Krassy took the first few shots, but then insisted that I take over. I soon found that neither he nor Atanas seemed to have any interest in shooting at all. Krassy was completely content yelling words of encouragement between cigarette puffs and Atanas spent the entire time in the car complaining about how cold he was. While I had fun shooting, my interest started to wane once I hit the swinging shampoo bottle. All of a sudden, warming up my freezing hands sounded a lot more appealing than putting another hole through a bottle. Fortunately for me, a car pulled up just as I was starting to lose feeling in my fingers.

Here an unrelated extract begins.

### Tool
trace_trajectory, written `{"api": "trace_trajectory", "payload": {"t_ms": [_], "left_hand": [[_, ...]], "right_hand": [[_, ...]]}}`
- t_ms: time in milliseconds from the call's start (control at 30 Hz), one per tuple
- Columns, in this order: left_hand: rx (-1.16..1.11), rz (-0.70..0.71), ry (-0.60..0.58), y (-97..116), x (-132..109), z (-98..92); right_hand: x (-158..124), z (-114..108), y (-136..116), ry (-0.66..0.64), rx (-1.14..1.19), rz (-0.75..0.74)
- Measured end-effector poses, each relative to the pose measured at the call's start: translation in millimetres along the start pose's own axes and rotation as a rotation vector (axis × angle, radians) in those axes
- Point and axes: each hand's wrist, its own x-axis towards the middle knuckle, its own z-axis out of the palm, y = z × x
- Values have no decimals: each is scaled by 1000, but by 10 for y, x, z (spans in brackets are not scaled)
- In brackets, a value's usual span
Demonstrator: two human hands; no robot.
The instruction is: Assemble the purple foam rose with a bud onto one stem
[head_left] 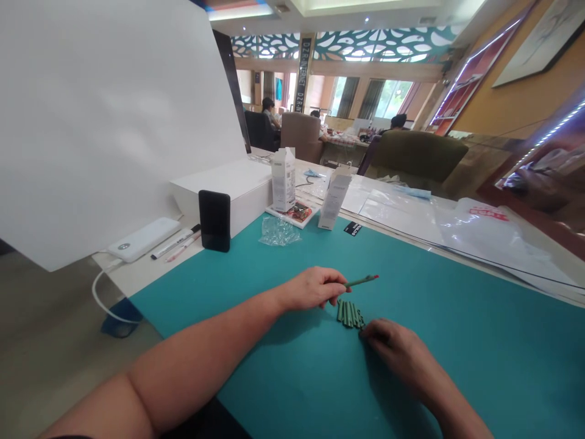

Krassy loading his first shot




Scoping out the targets


Krassy striking his favorite pose


Krassy taking aim


“Aim small, miss small”


Krassy gloating about a shot


Nailed the shampoo bottle after several attempts!


Will never hold shampoo again


Not a bad distance


Krassy has friends all over town, and we seem to run into them everywhere we go. Today was no exception as Krassy explained that the approaching car belonged to his good friend Iliyan (this was Krassy’s second friend who happened to be driving by this field in the middle of nowhere). Iliyan was chatty, and seemed excited to meet “the American,” so he invited us to swing by his ranch for some homemade wine…off we went! Like Krassy (and many Bulgarians), Iliyan also makes his own rakia, and grows many of his own fruits and vegetables.


Home grown veggies


Wine barrel


Preparing a 2L bottle of rakia for me to take home



Iliyan gave us a tour of his ranch home, eagerly explaining the process he uses to make wine and rakia. His cellar was overflowing with onions, apples, pears, and garlic, amongst other things. When I walked outside with my freshly poured glass of wine, I was pleasantly surprised to hear Iliyan’s neighbor blasting Gangsta’s Paradise by Coolio from his car stereo. I laughed at the irony and had another one of those “where the heck am I” moments…they never fail to bring a smile to my face.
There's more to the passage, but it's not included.